You know your business and what would work. Are you setting up a pricing guideline for them with what you are currently charging? If so, you may be setting yourself up for failure as you are reducing the overall profit of a job that you currently take by paying the salesperson's commission out of that chunk of money. Be wary. Do the math. Let's say you agree to pay the sales person 5% of the job as commission. Can you afford to reduce the money coming in on the jobs you have booked right now by that amount? Is that sustainable?

Another way to skin this cat is to look at aligning yourself with organizations that have a lot of sales people and become the contract printer for them.

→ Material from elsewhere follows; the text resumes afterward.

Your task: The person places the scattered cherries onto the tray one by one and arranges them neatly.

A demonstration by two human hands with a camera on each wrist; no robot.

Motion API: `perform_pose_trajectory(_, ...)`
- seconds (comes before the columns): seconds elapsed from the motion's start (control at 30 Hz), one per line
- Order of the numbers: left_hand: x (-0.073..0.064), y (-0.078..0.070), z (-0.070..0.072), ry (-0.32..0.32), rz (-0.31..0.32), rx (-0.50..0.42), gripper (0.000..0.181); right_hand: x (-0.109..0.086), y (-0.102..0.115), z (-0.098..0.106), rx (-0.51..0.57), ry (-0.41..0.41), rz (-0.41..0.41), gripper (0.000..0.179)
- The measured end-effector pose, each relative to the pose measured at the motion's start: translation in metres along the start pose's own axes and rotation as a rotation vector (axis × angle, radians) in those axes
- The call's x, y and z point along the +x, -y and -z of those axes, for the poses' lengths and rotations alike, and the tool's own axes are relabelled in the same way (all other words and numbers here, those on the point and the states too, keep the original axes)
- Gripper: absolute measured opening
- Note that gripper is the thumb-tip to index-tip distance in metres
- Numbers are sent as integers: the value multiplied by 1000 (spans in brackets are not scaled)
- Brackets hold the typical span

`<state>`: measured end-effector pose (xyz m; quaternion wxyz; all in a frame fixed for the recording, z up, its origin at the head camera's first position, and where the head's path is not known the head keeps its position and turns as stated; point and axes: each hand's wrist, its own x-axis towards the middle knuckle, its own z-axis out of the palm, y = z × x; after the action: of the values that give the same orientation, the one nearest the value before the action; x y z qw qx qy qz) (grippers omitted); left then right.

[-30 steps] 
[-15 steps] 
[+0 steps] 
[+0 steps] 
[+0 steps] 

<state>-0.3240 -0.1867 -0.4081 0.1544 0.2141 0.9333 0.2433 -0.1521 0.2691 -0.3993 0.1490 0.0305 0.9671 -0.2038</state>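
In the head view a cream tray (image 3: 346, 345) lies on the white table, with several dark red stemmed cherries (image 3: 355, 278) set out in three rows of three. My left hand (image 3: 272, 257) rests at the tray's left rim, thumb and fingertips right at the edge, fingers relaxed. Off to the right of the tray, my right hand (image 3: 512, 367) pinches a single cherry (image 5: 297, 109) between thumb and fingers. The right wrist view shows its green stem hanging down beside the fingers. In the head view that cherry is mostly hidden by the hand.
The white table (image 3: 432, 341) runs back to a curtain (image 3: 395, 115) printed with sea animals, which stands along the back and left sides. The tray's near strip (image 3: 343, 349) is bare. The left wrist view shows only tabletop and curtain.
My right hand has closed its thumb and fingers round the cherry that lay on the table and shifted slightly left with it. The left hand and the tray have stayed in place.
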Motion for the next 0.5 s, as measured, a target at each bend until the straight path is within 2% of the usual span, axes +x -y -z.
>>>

Basically their sales team becomes yours as they funnel work to you. You don't have to pay them anything, and you aren't making less on the jobs (hopefully).

This is a tricky situation, which is why I recommended that you do your homework and determine if this is the right move for you long term. BTW, a $10,000 order is easy achievable. That could be one 2000 piece order at $5 each. That's an afternoon printing on an auto. How long would it take you to print that on your manual?

Good luck,

-M


----------



## binki (Jul 16, 2006)

commission only, 10% up to 100K/mo, 15% after that. Fired below $50K/mo


----------



## clclothing (Jul 27, 2011)

Just a thought - it may be cheaper and more successful to hire an office manager or a bookkeeper or a full or part time CFO to do the things you are bogged down in and do the selling yourself. NO ONE will represent your company better than you and you will always be confident that you can deliver what was promised. Then, after you have a sales process in place, you can expand the sales team based on a proven formula of what production can be achieved and what parameters are acceptable and what business you can handle.


----------



## GN (Aug 1, 2011)

clclothing said:


> NO ONE will represent your company better than you ...


I understand the premise of this statement..but in my experience it is usually not true. Most business owners/operators are not salemen and cannot do a great job selling the product. So they hire trusted salesmen to represent thier companies. I've worked for many bosses that just didn't have any people skills for example but was really good at creating the product. 

Just food for thought.


----------



## clclothing (Jul 27, 2011)

That can certainly work at some point, but most of the companies I have worked with would have done better at the outset if the owner had gotten out of the grunt work and hit the pavement rather than using limited resources to underfund a slightly trained sales person. I have seen too many people use their involvement in the day to day as an excuse not to get out and do something that, admittedly, they may not be totally comfortable with but is critical to their success.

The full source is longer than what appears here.